Размер шрифта
-
+

Владимир Чигринцев - стр. 7

Профессор аккуратно размотал ленту, раскрыл коробочку. Гости подались вперед и разом ахнули.

– Оля, Таня, подойдите, – произнес Профессор торжественно. – Колье и перстень – Тане, брошка – Ольге, – объявил он. – Ты, – добавил старшей, – все равно увезешь, пусть большее останется тут, на Родине. Вот так, господа, клад искать теперь девочкам, их мужьям, Волюшке, он хоть из Чигринцевых, но родня. Вам цвесть – нам тлесть, – пошутил Павел Сергеевич мрачно.

Драгоценности пошли по рукам, поднялся гам. Профессор возвышался над столом, наслаждаясь произведенным эффектом.

– Тут в перстне инталия – вырезной сапфир, погодите, погодите, – вглядываясь в камень, закричал приглашенный Аристовым Княжнин, – буквы…

– Не буквы, а иероглифы, молодой человек, – оборвал язвительно Павел Сергеевич. – Впрочем, и буквы имеются – арабская вязь, но их можно разглядеть только в лупу. По чести, я боялся носить по спецам – время не благоприятствовало, за такие камешки большевики могли б и срок намотать. Теперь бизнес шагает, так, господин Княжнин?

Но его ироническое подчеркивание фамилии, как и последующий уход остались незамеченными – музейные, огроменные камни примагнитили всех до одного.

2

Более, наверное, всех принял случившееся к сердцу Воля Чигринцев. Поразили его даже не камни, а адресованные ему слова Павла Сергеевича. Отныне он официально признавался членом большой семьи Дербетевых, с которой состоял в прямом, но далеком родстве по матери. Вряд ли ответственное решение принималось Профессором накануне или сегодня поутру. Хотя князь, или «красный мурза», как заглазно величала его тетушка Чигринцева, был непроницаем, – что варилось в его голове, оставалось всегда тайной за семью печатями.

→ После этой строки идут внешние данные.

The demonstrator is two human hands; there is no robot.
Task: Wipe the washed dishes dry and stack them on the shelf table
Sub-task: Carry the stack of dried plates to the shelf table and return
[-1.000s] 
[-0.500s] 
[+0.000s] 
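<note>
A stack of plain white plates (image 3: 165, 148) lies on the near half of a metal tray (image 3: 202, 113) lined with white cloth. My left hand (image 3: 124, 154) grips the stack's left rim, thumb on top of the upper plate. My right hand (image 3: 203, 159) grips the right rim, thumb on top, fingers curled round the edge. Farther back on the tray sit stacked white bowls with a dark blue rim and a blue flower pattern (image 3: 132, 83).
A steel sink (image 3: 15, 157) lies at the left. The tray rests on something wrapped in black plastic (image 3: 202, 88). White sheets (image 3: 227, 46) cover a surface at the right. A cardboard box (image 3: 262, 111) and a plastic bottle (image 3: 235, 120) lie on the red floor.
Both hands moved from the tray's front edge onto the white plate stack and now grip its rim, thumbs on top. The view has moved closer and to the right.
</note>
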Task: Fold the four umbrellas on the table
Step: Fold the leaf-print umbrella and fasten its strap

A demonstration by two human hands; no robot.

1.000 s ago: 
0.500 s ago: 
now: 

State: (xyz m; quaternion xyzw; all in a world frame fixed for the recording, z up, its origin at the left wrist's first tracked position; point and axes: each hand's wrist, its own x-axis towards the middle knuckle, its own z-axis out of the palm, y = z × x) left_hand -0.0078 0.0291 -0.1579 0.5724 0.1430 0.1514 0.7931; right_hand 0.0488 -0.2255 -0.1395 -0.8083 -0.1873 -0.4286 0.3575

Волюшка, как и все окружающие, с детства страдал от грубой резкости Павла Сергеевича, тот часто высмеивал мальчика, держал на дистанции, именно как юнца, не допускаемого в священный круг взрослых. Тепло, забота, внимание – проявление подобных чувств было для князя равносильно потере собственного достоинства. Иное дело – показное хорошее настроение, сытный покой после доброго обеда и рюмашки. Князь подсаживался к «своему» столику, доставал из футлярчика карельской березы специальные маленькие карты, принимался за гранд-пасьянс. Тут он позволял себе краем уха прислушаться к пустословию общего стола, подпустить незлобную шпильку, реплику, порой остроумную, порой даже добродушную. Традиционный послеобеденный воскресный «отдыханчик» (дербетевское словечко) бывал самым спокойным временем в семье.

Остальные часы, минуты, расписанные с немецкой пунктуальностью и английским снобизмом, подчинены были ученому – вокруг него все вертелось. Пожалуй, одна Ольга – наследница отцовской крови – умела пойти напролом против папиной воли или, по-профессорски презрев, не расслышать до нее касаемое. Танюша дулась про себя, но смиренно подчинялась, плакала от незаслуженной обиды в тиши, одна, незаметно – и часто получала после отповедь отца: «Опять рева-корова». Дразнилка вгоняла в краску по новой, Таня прятала глаза или уносилась вихрем к себе, не показываясь порой до следующего утра.